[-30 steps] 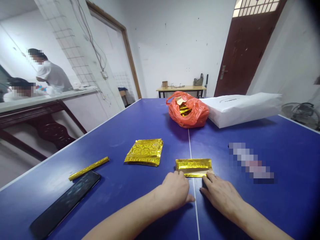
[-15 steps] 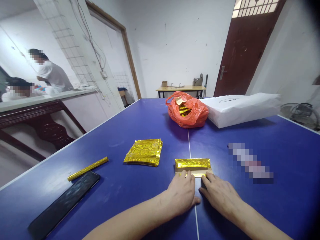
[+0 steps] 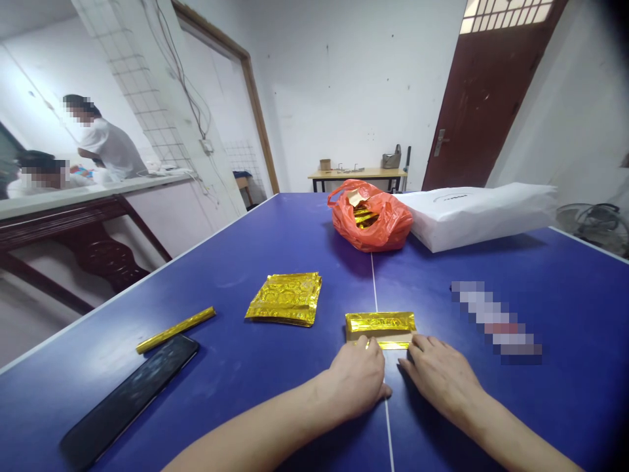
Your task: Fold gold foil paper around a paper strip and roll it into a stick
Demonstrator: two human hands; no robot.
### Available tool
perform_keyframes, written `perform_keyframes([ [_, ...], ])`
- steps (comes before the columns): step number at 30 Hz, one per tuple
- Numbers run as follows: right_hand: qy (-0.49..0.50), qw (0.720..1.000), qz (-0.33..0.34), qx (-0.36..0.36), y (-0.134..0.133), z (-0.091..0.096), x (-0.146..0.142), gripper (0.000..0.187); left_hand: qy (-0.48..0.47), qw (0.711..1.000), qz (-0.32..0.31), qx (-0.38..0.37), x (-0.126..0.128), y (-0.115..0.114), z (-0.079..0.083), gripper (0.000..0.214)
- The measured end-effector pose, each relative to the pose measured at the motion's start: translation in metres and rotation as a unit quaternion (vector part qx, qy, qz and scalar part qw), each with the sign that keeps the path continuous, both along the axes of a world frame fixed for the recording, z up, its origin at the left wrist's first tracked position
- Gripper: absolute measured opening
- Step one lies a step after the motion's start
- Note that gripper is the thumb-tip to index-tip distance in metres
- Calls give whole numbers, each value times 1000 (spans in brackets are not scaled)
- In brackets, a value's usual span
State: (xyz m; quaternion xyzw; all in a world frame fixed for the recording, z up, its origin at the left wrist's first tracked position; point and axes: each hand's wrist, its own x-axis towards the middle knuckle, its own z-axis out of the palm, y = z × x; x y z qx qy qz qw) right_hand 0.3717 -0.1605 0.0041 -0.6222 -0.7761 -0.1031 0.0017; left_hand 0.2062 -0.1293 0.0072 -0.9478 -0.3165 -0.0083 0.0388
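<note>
from the head view, the left hand point(image 3: 356, 380) lay open and palm down, its fingers point(image 3: 363, 344) resting on the near edge of a folded strip of gold foil paper point(image 3: 379, 322), which sat directly ahead of the hands. the right hand point(image 3: 439, 380) lay open and flat too, close to the strip's right end, though i could not tell whether it touched. neither hand was clenched or grasping. the strip's long axis ran crosswise, left to right, over the white centre line point(image 3: 374, 295) of a blue table tennis table point(image 3: 304, 242). its gold band was folded over, while a pale band point(image 3: 388, 338) stayed uncovered along the near side, so the fold looked unfinished. ahead and left of the left hand lay a flat stack of gold foil pieces point(image 3: 285, 299), and further left lay a rolled gold foil stick point(image 3: 175, 330) and a black phone point(image 3: 128, 393). farther ahead of the hands sat an orange plastic bag point(image 3: 368, 219) holding more gold foil, beside a white paper bag point(image 3: 472, 213).
</note>
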Motion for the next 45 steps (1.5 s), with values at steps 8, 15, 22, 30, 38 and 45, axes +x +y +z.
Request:
perform_keyframes([
  [8,126,976,168,61,-4,-32,-7,41,-6,1000,-11,3,2,-2,-2,50],
  [15,172,973,156,-12,-2,-33,-9,42,-5,1000,-10,-19,0,-3,4,52],
  [22,139,986,56,-73,-4,-6,-8,23,0,1000,-2,-13,-2,-1,3,47],
  [30,61,989,-52,-122,-1,19,3,25,-7,999,22,-32,-5,-3,6,51],
  [38,119,988,88,-35,-4,-1,-3,39,5,1000,16,-11,-2,-4,5,49],
  [45,158,972,131,-111,-3,-26,-7,51,8,1000,5,3,-1,-4,2,52],
])
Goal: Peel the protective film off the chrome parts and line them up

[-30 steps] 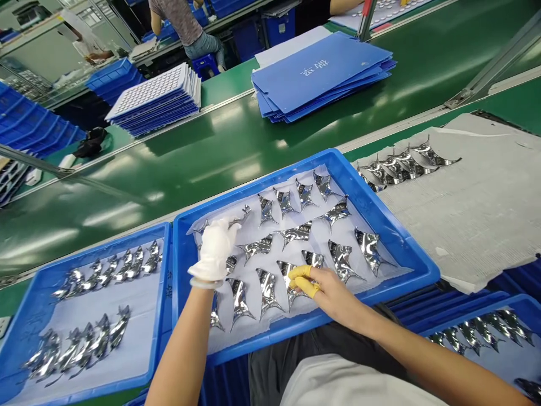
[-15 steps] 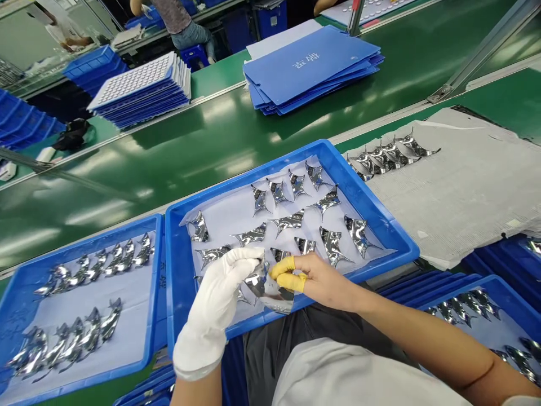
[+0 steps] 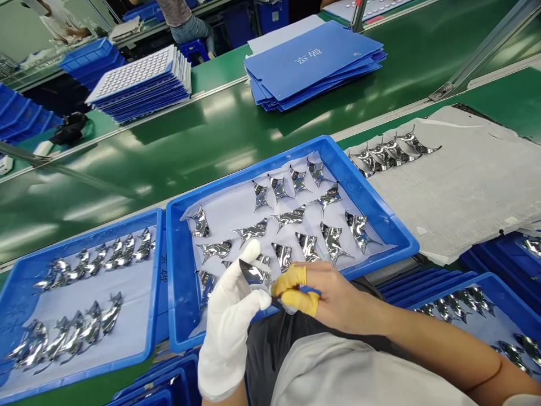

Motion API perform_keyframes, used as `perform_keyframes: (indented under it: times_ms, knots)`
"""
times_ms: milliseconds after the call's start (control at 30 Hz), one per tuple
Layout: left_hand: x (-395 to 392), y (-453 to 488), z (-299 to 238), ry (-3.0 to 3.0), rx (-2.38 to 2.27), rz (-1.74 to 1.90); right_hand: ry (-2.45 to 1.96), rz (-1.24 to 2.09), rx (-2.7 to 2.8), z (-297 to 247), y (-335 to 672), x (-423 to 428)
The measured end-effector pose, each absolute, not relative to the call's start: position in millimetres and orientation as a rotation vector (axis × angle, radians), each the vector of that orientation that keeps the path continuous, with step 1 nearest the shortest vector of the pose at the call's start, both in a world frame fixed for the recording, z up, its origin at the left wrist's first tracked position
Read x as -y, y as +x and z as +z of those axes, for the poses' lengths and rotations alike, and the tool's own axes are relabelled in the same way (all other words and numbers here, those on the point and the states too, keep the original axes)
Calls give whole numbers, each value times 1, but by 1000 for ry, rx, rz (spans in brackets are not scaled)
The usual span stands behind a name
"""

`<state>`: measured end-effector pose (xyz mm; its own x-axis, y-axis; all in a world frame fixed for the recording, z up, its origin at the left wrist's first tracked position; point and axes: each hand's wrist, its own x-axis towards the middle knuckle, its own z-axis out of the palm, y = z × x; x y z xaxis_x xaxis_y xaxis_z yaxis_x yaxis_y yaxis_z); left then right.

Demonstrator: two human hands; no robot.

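Note:
Over the near edge of the middle blue tray point(image 3: 372, 265), a curved, mirror-shiny metal piece point(image 3: 252, 274) with pointed corners is held between my hands. My left hand point(image 3: 230, 316), in a white glove, grips its left side, with the thumb below and a finger raised behind it. Yellow finger covers are on the thumb and finger of my right hand point(image 3: 315, 290), which pinch the piece's right end and hide part of it. Several similar metal pieces point(image 3: 289, 217) lie spread on white paper in the tray.
Rows of shiny pieces lie in a left blue tray point(image 3: 152, 282) and a lower-right tray point(image 3: 501, 282). More pieces point(image 3: 395, 151) rest on a grey-white sheet point(image 3: 460, 186) at right. Blue sheets point(image 3: 315, 59) are stacked beyond the green surface point(image 3: 177, 146). A seated person point(image 3: 186, 25) is behind.
The held piece has been tilted, showing a darker, narrower face. My left hand has moved slightly right and its fingers have opened up somewhat; my right hand has dropped a little.

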<state>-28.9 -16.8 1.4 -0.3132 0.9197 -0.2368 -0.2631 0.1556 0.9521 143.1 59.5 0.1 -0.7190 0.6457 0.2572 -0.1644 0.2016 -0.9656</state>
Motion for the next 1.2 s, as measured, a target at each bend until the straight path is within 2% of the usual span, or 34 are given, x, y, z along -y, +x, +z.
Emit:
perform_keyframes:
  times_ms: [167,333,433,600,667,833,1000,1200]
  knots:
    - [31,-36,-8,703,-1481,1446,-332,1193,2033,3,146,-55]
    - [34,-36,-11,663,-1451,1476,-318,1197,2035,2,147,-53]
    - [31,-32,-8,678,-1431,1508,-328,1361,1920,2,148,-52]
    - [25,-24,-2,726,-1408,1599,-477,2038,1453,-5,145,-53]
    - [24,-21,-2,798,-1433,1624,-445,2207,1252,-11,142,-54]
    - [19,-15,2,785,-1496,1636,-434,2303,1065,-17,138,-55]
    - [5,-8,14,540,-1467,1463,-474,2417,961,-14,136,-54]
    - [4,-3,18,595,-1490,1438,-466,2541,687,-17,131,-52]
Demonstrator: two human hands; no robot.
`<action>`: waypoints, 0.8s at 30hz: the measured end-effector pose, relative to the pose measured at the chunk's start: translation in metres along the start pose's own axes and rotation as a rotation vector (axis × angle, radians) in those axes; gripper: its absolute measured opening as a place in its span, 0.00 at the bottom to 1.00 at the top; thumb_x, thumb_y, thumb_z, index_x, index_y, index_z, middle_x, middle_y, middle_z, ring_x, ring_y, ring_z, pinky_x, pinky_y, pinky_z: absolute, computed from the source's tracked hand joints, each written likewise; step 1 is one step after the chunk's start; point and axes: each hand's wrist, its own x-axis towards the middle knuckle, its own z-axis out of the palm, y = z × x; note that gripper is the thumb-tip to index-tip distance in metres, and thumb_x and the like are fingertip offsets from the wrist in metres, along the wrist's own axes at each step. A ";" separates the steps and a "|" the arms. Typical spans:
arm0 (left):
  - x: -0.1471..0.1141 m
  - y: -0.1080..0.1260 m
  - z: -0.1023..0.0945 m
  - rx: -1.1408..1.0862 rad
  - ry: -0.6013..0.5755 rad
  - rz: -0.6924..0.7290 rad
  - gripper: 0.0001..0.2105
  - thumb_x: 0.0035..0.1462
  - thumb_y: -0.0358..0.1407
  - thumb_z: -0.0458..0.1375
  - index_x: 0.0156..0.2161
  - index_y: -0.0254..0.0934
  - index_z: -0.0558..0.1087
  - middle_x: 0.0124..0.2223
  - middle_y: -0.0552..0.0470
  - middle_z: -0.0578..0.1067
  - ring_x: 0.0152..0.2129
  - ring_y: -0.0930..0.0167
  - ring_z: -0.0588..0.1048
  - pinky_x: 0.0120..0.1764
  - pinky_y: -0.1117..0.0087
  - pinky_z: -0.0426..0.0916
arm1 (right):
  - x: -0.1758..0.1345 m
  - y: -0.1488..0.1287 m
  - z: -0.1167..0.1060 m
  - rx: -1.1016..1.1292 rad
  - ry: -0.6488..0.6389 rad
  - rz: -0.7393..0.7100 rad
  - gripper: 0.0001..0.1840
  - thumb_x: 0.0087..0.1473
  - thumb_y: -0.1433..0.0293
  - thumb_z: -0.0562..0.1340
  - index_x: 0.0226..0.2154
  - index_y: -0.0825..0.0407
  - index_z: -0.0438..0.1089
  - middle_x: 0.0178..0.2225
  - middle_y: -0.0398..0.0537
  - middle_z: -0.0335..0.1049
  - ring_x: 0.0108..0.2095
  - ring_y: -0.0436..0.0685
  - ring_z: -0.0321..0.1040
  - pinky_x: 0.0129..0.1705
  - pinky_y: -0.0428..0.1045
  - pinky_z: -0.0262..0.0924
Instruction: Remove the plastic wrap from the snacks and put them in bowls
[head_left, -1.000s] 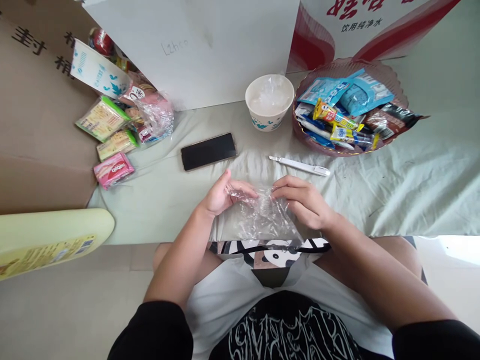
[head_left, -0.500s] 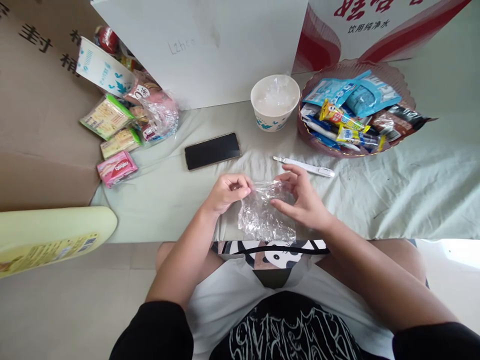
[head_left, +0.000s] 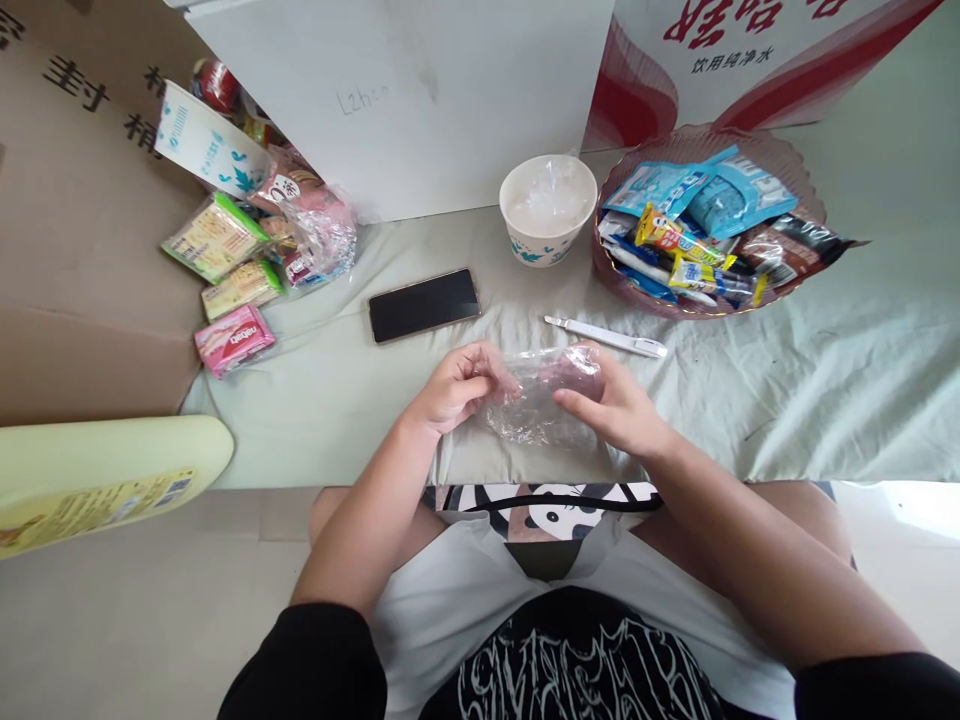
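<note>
A crinkled clear plastic bag (head_left: 534,408) is stretched between my two hands above the near edge of the cloth. On its left side, my left hand (head_left: 469,385) grips the film, with its fingertips seen through the plastic. My right hand (head_left: 611,400) holds the other side; its fingers lie under or inside the film and the thumb rests in front. Just beyond the right hand lies a slim white utility knife (head_left: 611,337). A white paper bowl (head_left: 547,215) with clear plastic in it stands farther back.
A black phone (head_left: 424,305) lies left of the bowl. At the right is a pink scalloped basket (head_left: 626,285) full of snack packets. Several wrapped snacks (head_left: 235,340) and a paper cup (head_left: 210,140) are at the left, beside a cardboard box (head_left: 90,250). A white box (head_left: 420,110) stands behind.
The bag's mouth has been spread wider and lifted slightly. My right hand's fingers, spread at its edge before, are now behind or within the film.
</note>
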 end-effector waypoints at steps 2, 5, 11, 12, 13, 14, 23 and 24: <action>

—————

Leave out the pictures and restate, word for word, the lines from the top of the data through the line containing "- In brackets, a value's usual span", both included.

#### RESPONSE TO THIS EXERCISE:
[-30 steps] 
[-15 steps] 
[+0 steps] 
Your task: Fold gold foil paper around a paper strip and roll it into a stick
Demonstrator: two human hands; no robot.
### Available tool
perform_keyframes, written `perform_keyframes([ [_, ...], ])`
- steps (comes before the columns): step number at 30 Hz, one per tuple
- Numbers run as follows: right_hand: qy (-0.49..0.50), qw (0.720..1.000), qz (-0.33..0.34), qx (-0.36..0.36), y (-0.134..0.133), z (-0.091..0.096), x (-0.146..0.142), gripper (0.000..0.187); left_hand: qy (-0.48..0.47), qw (0.711..1.000), qz (-0.32..0.31), qx (-0.38..0.37), x (-0.126..0.128), y (-0.115..0.114), z (-0.079..0.083), gripper (0.000..0.214)
- The measured end-effector pose, each relative to the pose measured at the motion's start: translation in metres and rotation as a unit quaternion (vector part qx, qy, qz and scalar part qw), each with the sign that keeps the path continuous, both along the axes of a world frame fixed for the recording, z up, its origin at the left wrist's first tracked position
- Gripper: absolute measured opening
- Step one lies a step after the motion's start
- Note that gripper is the thumb-tip to index-tip distance in metres
- Calls give whole numbers, each value times 1000 (spans in brackets are not scaled)
- In brackets, a value's usual span

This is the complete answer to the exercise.